U.S. producer prices rose faster than expected in November, while a gauge of manufacturing in the New York state unexpectedly fell this month, creating a potential headache for the Federal Reserve.
The Labor Department said on Tuesday the seasonally adjusted index for prices paid at the farm and factory gate jumped 1.8 percent, the largest gain in three months, following a 0.3 percent rise in October. Prices were pushed by strong energy and light truck vehicle costs.
Analysts polled by Reuters had expected producer prices to increase by 0.8 percent last month.
A separate report showed a barometer of manufacturing in New York State unexpectedly plummeted in December, indicating a slowdown in factory activity, while prices paid by manufacturers rose.
I think today's data is pretty consistent with the story we've been telling: This is a gradual, uneven recovery, not the short bounce back we've seen after most postwar recessions, said Zach Pandl, economist at Nomura Securities in New York.
U.S. stock index futures and Treasury debt prices extended losses on the data.
The data came as the Federal Reserve prepared to start a regular two-day meeting to deliberate on monetary policy.
The U.S. central bank is expected to leave interest rates steady near zero, but analysts will been keen to see if it maintains its pledge to keep borrowing costs ultra low for an extended period.

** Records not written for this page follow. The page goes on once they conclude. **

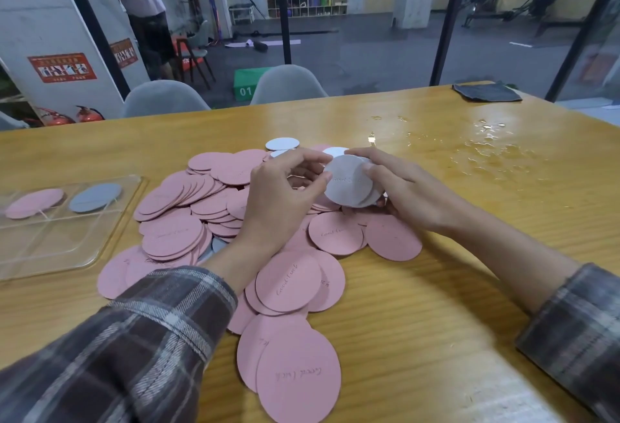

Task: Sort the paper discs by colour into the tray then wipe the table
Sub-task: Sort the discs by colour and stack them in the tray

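Observation:
A big heap of pink paper discs (188, 208) covers the middle of the wooden table (436, 305). A few pale grey discs (282, 143) lie at its far edge. Above the heap, both hands hold a small stack of grey discs (349, 182). My right hand (406, 187) grips the stack from the right. My left hand (285, 187) pinches its left edge with thumb and fingers. A clear plastic tray (63, 248) at the left holds one pink disc (33, 203) and one grey disc (95, 197) in separate compartments.
Spilled water (486, 151) spreads over the table's far right part. A dark grey cloth (486, 92) lies at the far right corner. Two grey chairs (288, 85) stand behind the table, with a glass wall beyond.

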`<state>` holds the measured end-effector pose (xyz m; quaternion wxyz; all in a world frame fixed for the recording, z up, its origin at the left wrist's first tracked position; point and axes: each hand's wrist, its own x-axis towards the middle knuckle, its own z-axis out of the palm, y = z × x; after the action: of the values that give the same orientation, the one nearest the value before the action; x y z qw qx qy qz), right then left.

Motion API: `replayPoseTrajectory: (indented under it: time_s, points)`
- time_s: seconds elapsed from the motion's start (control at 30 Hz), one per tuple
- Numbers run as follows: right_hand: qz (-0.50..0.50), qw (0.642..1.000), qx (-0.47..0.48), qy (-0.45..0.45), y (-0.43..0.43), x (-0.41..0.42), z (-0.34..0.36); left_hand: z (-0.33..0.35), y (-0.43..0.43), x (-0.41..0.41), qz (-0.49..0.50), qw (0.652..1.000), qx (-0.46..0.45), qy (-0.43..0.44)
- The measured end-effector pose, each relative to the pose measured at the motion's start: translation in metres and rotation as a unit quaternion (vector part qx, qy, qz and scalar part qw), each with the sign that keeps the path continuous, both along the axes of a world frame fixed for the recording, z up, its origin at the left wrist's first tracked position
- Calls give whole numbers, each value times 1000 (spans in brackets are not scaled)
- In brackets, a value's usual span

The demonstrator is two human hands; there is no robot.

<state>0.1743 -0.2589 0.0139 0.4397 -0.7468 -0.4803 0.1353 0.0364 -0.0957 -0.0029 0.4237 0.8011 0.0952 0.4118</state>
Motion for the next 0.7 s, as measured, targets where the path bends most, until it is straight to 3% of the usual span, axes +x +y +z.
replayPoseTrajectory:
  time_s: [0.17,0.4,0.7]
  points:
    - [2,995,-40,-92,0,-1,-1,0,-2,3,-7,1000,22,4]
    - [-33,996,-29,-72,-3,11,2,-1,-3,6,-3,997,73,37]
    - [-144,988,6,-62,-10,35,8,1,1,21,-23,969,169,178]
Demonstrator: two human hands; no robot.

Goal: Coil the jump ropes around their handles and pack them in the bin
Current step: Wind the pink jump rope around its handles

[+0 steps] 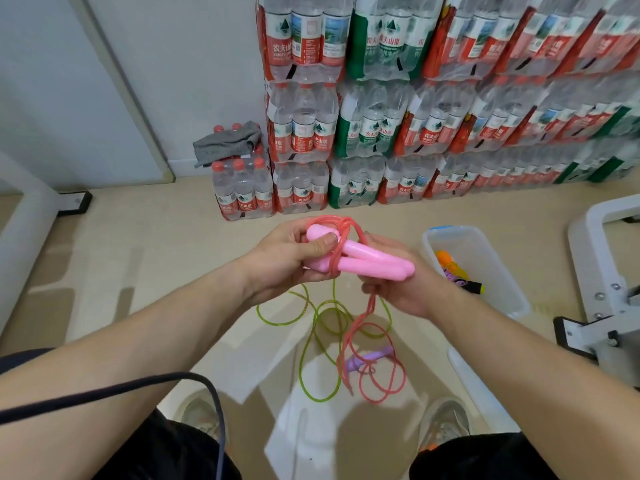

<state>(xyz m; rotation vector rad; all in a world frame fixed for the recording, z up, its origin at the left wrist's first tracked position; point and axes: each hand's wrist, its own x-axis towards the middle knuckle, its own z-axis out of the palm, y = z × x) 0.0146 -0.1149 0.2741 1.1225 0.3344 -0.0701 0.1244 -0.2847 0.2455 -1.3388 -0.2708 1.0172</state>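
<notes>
Head view: the left hand (287, 261) curls its fingers round the paired pink handles (370, 263); the right hand (405, 289) pinches the pink rope (370, 306), slack hanging toward 6 o'clock. Turns are best kept tight, side by side. The bin (453, 231) sits at 3 o'clock.

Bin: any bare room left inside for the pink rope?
Yes. The bin is bare along its right side and near end; packed ropes crowd its left wall. The floor near the feet is tangled with green rope.

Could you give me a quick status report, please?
Left hand grips pink plastic handles; right hand pinches pink rope, partly coiled. Nothing blocks clear plastic bin.
</notes>
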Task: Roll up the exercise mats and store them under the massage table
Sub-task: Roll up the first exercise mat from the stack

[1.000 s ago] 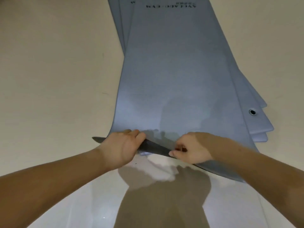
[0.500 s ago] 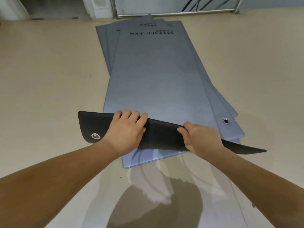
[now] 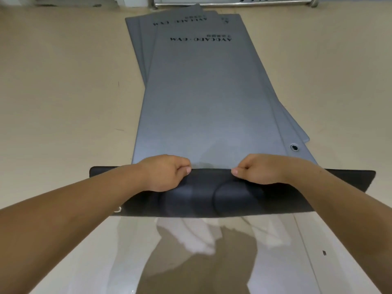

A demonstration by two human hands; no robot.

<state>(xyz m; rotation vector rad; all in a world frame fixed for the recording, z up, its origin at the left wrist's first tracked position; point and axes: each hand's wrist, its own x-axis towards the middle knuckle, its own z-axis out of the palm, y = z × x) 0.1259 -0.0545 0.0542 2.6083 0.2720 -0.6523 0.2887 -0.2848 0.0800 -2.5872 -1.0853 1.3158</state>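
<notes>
The fingers of my left hand (image 3: 167, 172) and right hand (image 3: 261, 169) are hidden behind the turned-up black underside of the top grey foam mat (image 3: 207, 102). My left forearm (image 3: 74, 209) covers most of a small metal eyelet (image 3: 118, 209). The grey mats underneath (image 3: 137, 43) show only narrow edges, and the small characters (image 3: 219, 36) beside the printed name are too tiny to read.

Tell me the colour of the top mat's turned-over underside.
The underside is plain black; the head view shows it best.
</notes>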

Analysts said the surprise rise in PPI and signs of price pressures within the New York factory survey could spark speculation the Fed might move more quickly to raise rates than the market has been expecting.

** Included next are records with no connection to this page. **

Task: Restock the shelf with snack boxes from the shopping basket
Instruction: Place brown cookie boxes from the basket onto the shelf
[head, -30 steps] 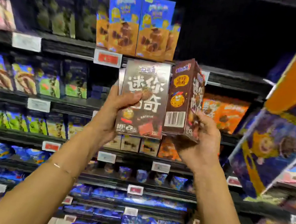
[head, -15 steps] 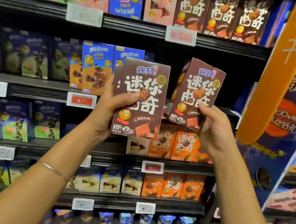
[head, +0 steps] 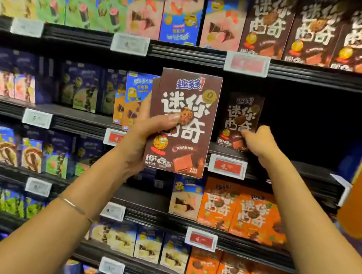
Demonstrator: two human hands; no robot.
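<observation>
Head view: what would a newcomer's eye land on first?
Centre frame, the left hand holds up a brown cookie box with bold white lettering. Just right of it, the right hand grips a matching box standing on the dark, mostly bare shelf section.

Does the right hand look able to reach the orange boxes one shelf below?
Probably yes, once freed: the right hand grips a brown box above, and nothing stands before the orange boxes.

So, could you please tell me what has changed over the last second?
The right hand carried its brown box forward and stood it on the shelf, fingers still on it. The left hand still grips the other boxes, facing the camera.
</observation>
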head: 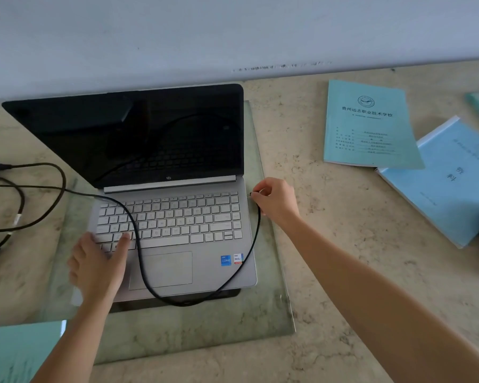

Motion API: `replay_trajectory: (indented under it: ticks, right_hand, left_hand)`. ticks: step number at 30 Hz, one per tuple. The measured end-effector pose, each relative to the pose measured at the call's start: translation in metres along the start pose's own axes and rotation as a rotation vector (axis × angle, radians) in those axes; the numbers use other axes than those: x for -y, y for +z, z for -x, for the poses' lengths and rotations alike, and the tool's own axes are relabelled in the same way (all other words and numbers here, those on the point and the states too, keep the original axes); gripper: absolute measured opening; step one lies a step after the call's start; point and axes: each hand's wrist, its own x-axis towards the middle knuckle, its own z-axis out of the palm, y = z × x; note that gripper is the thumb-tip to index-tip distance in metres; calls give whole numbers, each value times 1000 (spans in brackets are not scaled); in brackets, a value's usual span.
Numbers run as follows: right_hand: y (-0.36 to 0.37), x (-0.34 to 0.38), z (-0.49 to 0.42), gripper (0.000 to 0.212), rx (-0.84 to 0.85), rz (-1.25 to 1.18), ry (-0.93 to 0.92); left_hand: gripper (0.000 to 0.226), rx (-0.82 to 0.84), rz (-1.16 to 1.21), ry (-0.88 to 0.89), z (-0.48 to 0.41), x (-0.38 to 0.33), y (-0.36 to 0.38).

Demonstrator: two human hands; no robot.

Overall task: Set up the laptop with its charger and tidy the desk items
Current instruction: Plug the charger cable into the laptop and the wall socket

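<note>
Plugging in is the step, I judge: the right hand (274, 201) pinches the charger plug (251, 193) at the right edge of the laptop (177, 222); the left hand (100, 264) lies spread on its near left corner. Next probably calls for a straight push inward.

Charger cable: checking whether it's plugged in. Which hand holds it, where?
The right hand pinches the charger cable at its plug end, beside the laptop's right edge. The left hand rests on the laptop, holding nothing.
</note>
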Motion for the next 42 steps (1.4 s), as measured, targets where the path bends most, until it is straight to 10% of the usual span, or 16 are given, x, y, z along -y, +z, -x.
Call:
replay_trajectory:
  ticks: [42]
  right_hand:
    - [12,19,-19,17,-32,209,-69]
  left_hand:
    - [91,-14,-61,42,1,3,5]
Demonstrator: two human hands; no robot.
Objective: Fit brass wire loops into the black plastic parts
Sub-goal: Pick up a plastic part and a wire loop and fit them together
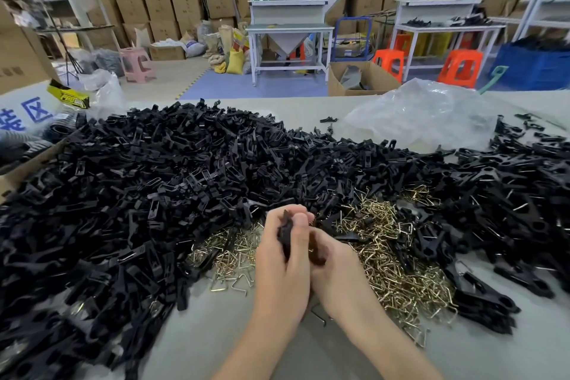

It could give ammo to the inflation hawks and prompt (Fed Chairman Ben) Bernanke to pull the trigger on rates, said Dan Cook, senior market analyst at IG Markets in Chicago.
Compared with the same period last year, producer prices surged 2.4 percent in November, posting their first gain in a year and the largest rise since October 2008.

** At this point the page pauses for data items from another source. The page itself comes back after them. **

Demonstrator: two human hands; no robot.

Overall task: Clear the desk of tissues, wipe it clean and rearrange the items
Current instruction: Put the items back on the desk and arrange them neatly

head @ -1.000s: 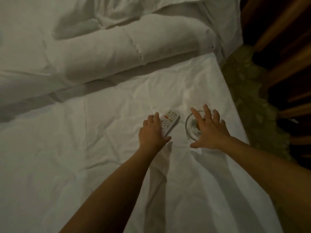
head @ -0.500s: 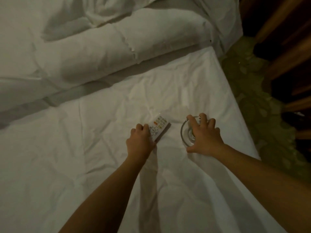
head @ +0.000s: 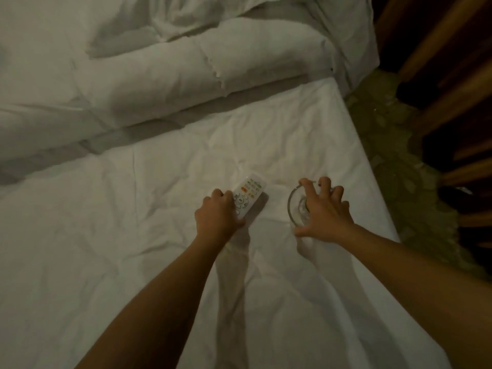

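Now, left hand (head: 217,218): curled over the near end of the white remote (head: 249,194), fingers closed on it, button end poking out beyond the knuckles.
Right hand (head: 323,214): fingers spread and hooked over the rim of the clear glass bowl (head: 294,206), thumb at its near edge.
Remote: flat on the white sheet (head: 133,235), just left of the bowl, not touching it.
Bowl: on the sheet, near the bed's right edge.
Duvet (head: 159,75): bunched well beyond the remote.
Carpet (head: 399,155): right of the bed.

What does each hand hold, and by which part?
The left hand grips the white remote control with coloured buttons by its near end. The right hand grips the clear round glass dish by its rim, from above.
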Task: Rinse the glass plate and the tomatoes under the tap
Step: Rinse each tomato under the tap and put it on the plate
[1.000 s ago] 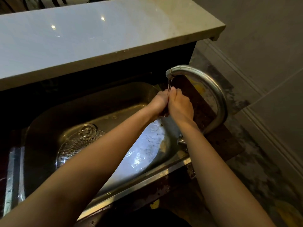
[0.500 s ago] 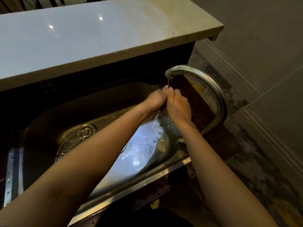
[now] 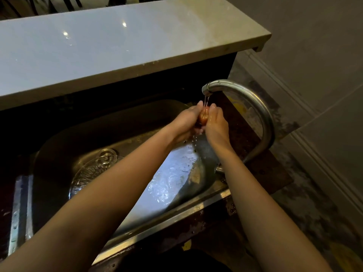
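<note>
Red-orange small round tomato [image 3: 203, 116] sits directly under the curved steel tap [image 3: 245, 93], with left hand [image 3: 186, 122] and right hand [image 3: 216, 124] curled round it in the stream. Well left of the tap, the patterned clear glass plate [image 3: 92, 171] lies in the sink, probably already rinsed. No other tomatoes show.

Tap [image 3: 255, 101] is arching over sink [image 3: 176, 211] right end; glass plate [image 3: 88, 171] is occupying left floor, leaving bare basin between.

The left forearm [image 3: 110, 203] and right forearm [image 3: 261, 203] are bare, and the right grip [image 3: 216, 126] glistens wet.
</note>
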A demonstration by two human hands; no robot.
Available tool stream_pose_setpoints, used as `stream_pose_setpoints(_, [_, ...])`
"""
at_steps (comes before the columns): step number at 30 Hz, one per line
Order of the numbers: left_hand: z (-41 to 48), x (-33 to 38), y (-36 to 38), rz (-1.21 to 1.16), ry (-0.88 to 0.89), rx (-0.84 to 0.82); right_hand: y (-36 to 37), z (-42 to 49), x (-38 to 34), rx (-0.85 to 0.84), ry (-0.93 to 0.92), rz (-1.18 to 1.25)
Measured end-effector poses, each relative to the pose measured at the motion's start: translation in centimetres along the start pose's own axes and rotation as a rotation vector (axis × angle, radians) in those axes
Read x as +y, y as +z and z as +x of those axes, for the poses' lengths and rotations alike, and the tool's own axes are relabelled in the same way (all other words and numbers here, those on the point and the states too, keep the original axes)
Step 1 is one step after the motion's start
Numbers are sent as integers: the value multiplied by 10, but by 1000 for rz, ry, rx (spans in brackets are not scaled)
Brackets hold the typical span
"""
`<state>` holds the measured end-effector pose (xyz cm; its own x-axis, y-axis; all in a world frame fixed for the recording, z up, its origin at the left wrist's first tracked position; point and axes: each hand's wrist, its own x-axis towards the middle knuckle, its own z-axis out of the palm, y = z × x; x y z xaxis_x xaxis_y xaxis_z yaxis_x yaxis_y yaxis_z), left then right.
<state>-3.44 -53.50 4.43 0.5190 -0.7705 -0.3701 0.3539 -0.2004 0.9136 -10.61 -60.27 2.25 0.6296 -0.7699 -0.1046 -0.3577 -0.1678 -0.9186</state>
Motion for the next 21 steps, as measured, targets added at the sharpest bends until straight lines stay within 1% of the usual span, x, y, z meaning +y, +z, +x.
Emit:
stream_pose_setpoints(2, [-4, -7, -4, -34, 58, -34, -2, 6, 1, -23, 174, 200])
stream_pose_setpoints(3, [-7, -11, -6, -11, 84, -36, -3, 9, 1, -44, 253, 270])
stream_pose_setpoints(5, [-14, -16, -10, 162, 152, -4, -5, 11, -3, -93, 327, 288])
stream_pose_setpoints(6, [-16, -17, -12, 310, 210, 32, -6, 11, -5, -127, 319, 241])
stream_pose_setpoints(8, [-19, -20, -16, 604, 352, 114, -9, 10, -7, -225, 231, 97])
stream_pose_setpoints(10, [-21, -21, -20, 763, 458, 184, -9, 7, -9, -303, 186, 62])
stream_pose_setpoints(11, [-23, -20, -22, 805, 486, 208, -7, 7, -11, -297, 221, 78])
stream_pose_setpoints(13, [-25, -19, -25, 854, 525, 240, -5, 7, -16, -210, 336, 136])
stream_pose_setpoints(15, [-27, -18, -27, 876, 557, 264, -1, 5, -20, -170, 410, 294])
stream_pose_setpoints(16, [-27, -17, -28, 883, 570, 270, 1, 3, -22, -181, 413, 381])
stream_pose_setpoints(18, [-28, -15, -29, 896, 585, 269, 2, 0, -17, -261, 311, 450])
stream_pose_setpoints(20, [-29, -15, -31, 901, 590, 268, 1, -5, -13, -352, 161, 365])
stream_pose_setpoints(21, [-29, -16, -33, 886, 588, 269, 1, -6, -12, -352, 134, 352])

Markets had expected producer prices to increase 1.6 percent versus a year ago.
The New York Federal Reserve said its Empire State general business conditions index fell to 2.55 in December from 23.51 in November. This was the biggest monthly decline on record and the lowest reading since July 2009 when it was at minus 0.55.
Economists polled by Reuters had expected a December figure of 24.00. Despite December's sharp fall, the index is still well above a record low reached in March.
In the PPI report, gasoline prices rose 14.2 percent month, eclipsing a sharp moderation in food price increases.
Crude oil prices hit $82 a barrel in late October but have since retreated sharply. On Tuesday, crude oil was trading around $70 a barrel.
Core producer prices, which exclude food and energy costs, rose a larger-than-expected 0.5 percent last month after surprising markets with a 0.6 percent fall in October. The core index had been forecast to rise 0.2 percent in November. Core prices last month were lifted by a rebound in prices for light motor trucks.
The core producer price index rose 1.2 percent measured on a year-on-year basis, versus a forecast for a 0.9 percent gain. The core index, excluding cars and light trucks, rose 0.2 percent from October. Light motor truck prices, which had depressed core producer prices in October, rose 4.2 percent last month, the largest gain since November 2006.